Now, assuming there are no non-local side-affects, lets make this exception safe:

// Assuming no non-local side-affects, we can use
// copy-swap idiom
class C {
  A a;
  B b;
  public:
  void f() {
    A atemp[a};
    B btemp{b};
 
    atemp.g();
    btemp.h();
    // if either of these throw, to the outside observer,
    // state has not changed
 
    a = atemp;
    b = btemp;
       }
};
// however, we have the same problem, if b = btemp throws
// but a = atemp did not

Because the copy assignment could throw, we don’t yet have exception safety. It would be better if we could guarantee that the “swap” part was a no-throw operation - a non-throwing swap operation is at the heart of writing exception safe code.

Key observation: Copying pointers can’t throw.

class CImpl {
  A a;
  B b;
};
 
class C {
  unique_ptr<CImpl> pImpl;
  public:
  void f() {
    auto temp = make_unique<CImpl> (*pImpl);
    temp->a.g();
    temp->b.h();
 
    std::swap(pImpl, temp); // no thro, just swaping pointers
  }
};

On the other hand, if either A::g or B::h offer no exception safety guarantee, then in general, neither can C::f. Similarly if they have non-local side fix, it is much harder to offer a guarantee for C::f.


Exception Safety and STL Vectors

Vectors:

  • Encapsulate a heal-allocated array
  • Follow RAII - with a stack allocated vector goes out of scope, the internal heap allocated array is freed.

Quick review:

void f() {
  vector<myClass> v;
  ...
 }
// v goes out of scope, array is freed, so the myClass objects
// stored call their destructor

But!

void g() {
  vector<myClass *>v;
  v.emplace_back(new myClass());
  ...
}
 
// here, array is freed, pointers don't have dtor, leaked

So, it you need to free these pointers, would need to do it yourself.

Alternatively, we could make a vector of unique_ptrs.

void h() {
  vector<unique_ptr<myClass>> v;
}
 
// array is freed, unique_ptr's destructor frees the myClass
// objects

Now, consider how vector<T>::emplace_back (or push_back) works.

  • Offer the strong guarantee
  • If the array is full, (i.e size = capacity)
    • Doubling, new larger array allocated, copied in
      • Adds the new element
      • Copies the objects from the old (copy ctor)
        • We don’t use move to ensure exception guarantee (say a move operation fails)
        • If the copy construction throws, we destroy new larger array, old array still intact, strong guarantee
      • delete old array
    • But**, copying is expensive if old array is just going to be thrown away. Furthermore, how can we create a vector of unique_ptrs if they can’t be copied?? wUT..
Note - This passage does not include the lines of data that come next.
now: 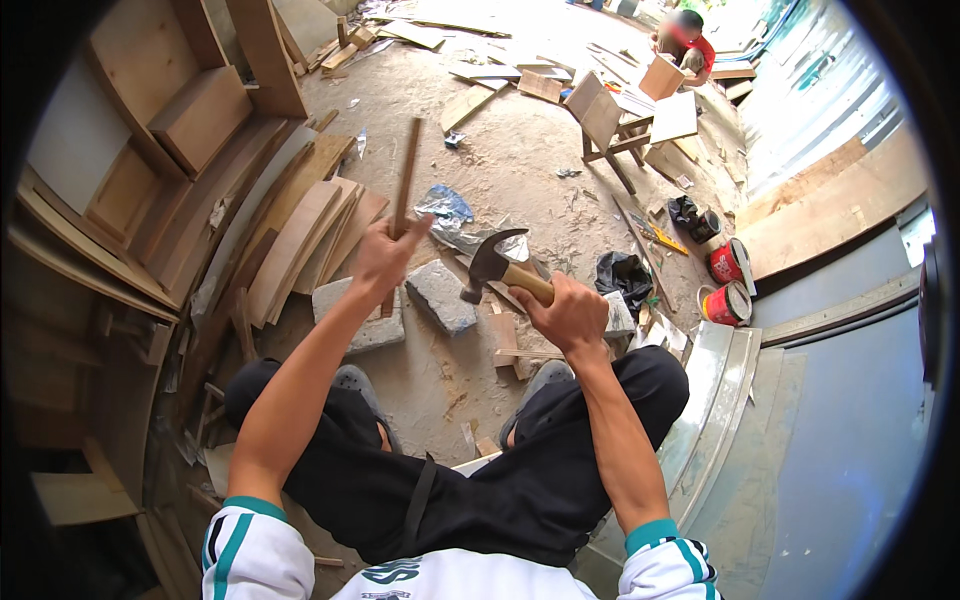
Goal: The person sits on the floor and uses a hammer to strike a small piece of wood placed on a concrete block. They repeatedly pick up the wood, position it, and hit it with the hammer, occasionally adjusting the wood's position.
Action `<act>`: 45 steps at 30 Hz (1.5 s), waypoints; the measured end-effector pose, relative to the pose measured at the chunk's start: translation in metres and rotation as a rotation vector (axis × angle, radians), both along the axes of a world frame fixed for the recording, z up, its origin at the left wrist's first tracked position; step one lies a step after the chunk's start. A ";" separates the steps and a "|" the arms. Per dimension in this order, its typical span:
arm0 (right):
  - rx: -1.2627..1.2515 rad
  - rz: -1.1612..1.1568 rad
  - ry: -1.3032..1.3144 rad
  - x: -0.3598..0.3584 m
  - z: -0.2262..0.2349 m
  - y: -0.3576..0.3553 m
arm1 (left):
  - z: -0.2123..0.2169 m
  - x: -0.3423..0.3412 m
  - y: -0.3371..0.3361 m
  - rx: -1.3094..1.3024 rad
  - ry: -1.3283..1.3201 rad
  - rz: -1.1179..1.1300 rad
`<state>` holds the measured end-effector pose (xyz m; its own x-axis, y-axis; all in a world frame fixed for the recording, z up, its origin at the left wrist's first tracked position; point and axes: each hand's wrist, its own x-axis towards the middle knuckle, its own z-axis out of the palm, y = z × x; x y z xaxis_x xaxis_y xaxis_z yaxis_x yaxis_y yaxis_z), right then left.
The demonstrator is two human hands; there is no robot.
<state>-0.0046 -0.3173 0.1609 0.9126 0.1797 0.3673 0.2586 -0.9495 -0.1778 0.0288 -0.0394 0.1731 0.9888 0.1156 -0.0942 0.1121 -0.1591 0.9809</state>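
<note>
Currently: left hand (385, 255) clenched around a thin wooden strip (404, 180), held near-upright so its lower end points toward the flat stone block (358, 315) on the floor. Right hand (570, 315) grips a claw hammer (497, 262) by its wooden handle, head raised just right of the strip, likely cocked for a strike. Second stone (442, 295) lies just right of the block. Stacked plywood boards (290, 240) sit left of it; red paint cans (728, 282) well to its right.

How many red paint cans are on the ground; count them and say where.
2. One red can stands to the person's right, past the hammer; the other stands just below and nearer. More may be hidden among the scrap wood.
</note>
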 end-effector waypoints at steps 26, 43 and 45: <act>-0.244 0.309 0.621 -0.073 -0.032 -0.094 | -0.104 0.038 -0.174 0.022 0.432 -0.223; -0.168 0.181 0.750 -0.058 -0.017 -0.090 | -0.158 0.138 -0.218 -0.142 0.163 -0.231; -0.155 0.092 0.740 -0.056 -0.015 -0.087 | -0.130 0.128 -0.194 -0.154 0.023 -0.184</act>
<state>-0.0608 -0.4042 0.1456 0.8898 0.2665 -0.3704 0.2027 -0.9581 -0.2024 0.1570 -0.2332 0.0428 0.9893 -0.0835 -0.1195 0.1176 -0.0274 0.9927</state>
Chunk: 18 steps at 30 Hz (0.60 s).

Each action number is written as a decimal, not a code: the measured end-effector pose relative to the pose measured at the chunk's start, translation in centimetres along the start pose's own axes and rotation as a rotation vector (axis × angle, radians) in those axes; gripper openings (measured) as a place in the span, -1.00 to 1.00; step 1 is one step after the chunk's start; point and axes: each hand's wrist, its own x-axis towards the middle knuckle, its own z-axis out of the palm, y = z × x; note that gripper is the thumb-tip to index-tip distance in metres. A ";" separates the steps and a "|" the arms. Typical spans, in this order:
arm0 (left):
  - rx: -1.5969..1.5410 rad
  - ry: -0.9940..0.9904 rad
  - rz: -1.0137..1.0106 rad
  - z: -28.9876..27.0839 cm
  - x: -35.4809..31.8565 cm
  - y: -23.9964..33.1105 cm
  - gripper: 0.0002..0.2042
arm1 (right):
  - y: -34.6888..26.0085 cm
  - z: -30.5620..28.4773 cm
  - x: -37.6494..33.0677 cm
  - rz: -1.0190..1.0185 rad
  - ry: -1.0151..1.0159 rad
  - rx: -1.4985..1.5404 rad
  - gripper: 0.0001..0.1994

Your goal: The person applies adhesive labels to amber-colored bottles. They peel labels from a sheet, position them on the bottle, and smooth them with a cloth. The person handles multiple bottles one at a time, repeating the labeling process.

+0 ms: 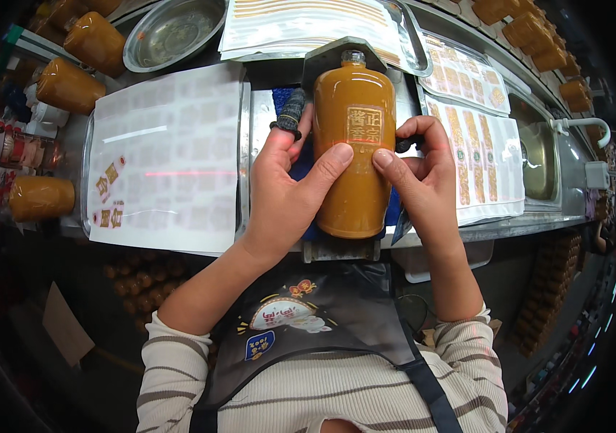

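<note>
Two hands on one amber-brown bottle (355, 155), lying neck-up in the centre of the frame on a metal cradle (337, 249) with blue padding under it. Left hand (286, 184) wraps the bottle's left side, thumb pressed on the front just below the square gold label (363, 125); its index finger wears a dark knitted cot. Right hand (420, 169) grips the right side, thumb tip pressing on the label's lower edge. So both grips are closed on the bottle. A thin red laser line runs across the bottle right under the label and carries on over the sheet to the left.

Left of centre sits a big white backing sheet (167, 155), mostly peeled, with just a few gold stickers left at its lower left corner. On the right, sheets of gold labels (478, 155) lie in rows, more of them at the top. More filled bottles (70, 86) lie upper left, and another row upper right. A round steel bowl (174, 32) is at top left.

Pretty cramped tabletop: sheets butt right up against the cradle on both sides. A sink with a tap shows at the far right.
</note>
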 end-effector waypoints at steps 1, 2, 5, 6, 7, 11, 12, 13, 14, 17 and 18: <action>0.003 -0.004 -0.002 0.0 0.0 0.0 -0.54 | 0.2 -0.1 0.0 -0.005 0.001 -0.007 -0.64; 0.022 -0.011 0.001 -0.1 0.1 0.0 -0.54 | 0.2 -0.1 0.0 -0.013 0.003 -0.011 -0.64; 0.088 -0.030 -0.005 -0.5 0.2 -0.1 -0.53 | -0.1 -0.2 0.0 0.025 0.009 -0.026 -0.62; 0.115 -0.036 -0.019 -0.7 0.2 -0.1 -0.52 | -0.2 -0.1 0.0 0.022 0.022 -0.024 -0.63; 0.104 -0.035 -0.019 -0.6 0.2 -0.1 -0.51 | -0.2 0.1 0.0 0.018 0.035 -0.022 -0.65; 0.031 -0.009 0.032 -0.3 -0.1 0.0 -0.42 | 0.5 -1.1 1.0 0.064 0.040 0.158 -0.82; 0.066 -0.021 0.050 -0.4 -0.1 0.1 -0.39 | 0.8 -2.4 1.6 0.116 0.028 0.236 -0.86; 0.101 -0.032 0.068 -0.4 -0.2 0.2 -0.37 | 0.9 -3.3 2.1 0.103 0.134 0.362 -0.82; 0.135 -0.080 0.039 -0.4 -0.4 0.7 -0.36 | 2.7 -6.7 3.2 0.189 0.188 0.551 -0.81; 0.210 -0.166 -0.001 -0.4 -0.6 1.1 -0.26 | 2.0 -9.3 3.6 0.196 0.203 0.627 -0.83; 0.229 -0.157 -0.023 -0.5 -0.7 1.0 -0.25 | 0.9 -8.5 3.3 0.158 0.172 0.451 -0.79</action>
Wouldn’t moving the object from old array to new array be more efficient?

  • Allocate new larger array
  • Place new object in it
  • Move the objects over (move ctor)
  • Delete old array

However, emplace_back() offers the strong guarantee. The problem, if we move, if move ctor throws, then vector<T>::emplace_back can no longer offer the strong guarantee, since old array is no longer intact. But, emplace_back promises the strong guarantee, so how does it work? We know it can use move ctor as we can have vector of unique_ptr, and that class does not offer copy ctor, unique.

Therefore, if the move constructor offer the no throw guarantee, emplace_back will use the move ctor, otherwise, it will use the copy ctor, may be slower.

This is why we place a new object into the new array first.

Your move operations should provide the no-throw guarantee if possible, and you should indicate that they do.

class MyClass {
  public:
  MyClass(MyClass &&other) noexcept {...}
  // noexcept keyword promises compiler, will not throw
  MyClass &operator=(MyClass &&other) noexcept {...}
  ...
};

If you know that a function will not throw or propagate an exception, declare it noexcept, facilitates optimization. At a minimum, your classes swap and move operations should be non-throwing.